> _What is expected_:
In your copy of the listing below, reproduce each word exactly and include no pictures.

[Opening Recorded data section]

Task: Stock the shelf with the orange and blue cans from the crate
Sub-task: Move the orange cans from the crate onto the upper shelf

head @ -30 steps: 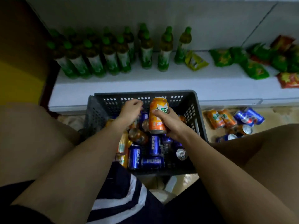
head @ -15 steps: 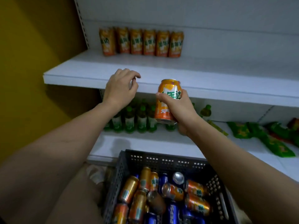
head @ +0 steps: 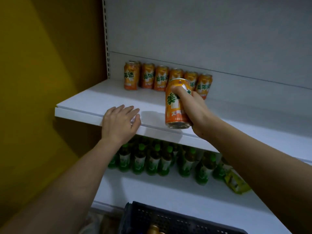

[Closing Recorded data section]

> _Response to this task_:
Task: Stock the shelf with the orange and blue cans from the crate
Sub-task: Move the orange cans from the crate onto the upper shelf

head @ -30 steps: 
head @ -15 steps: 
head @ +0 steps: 

No additional output is needed.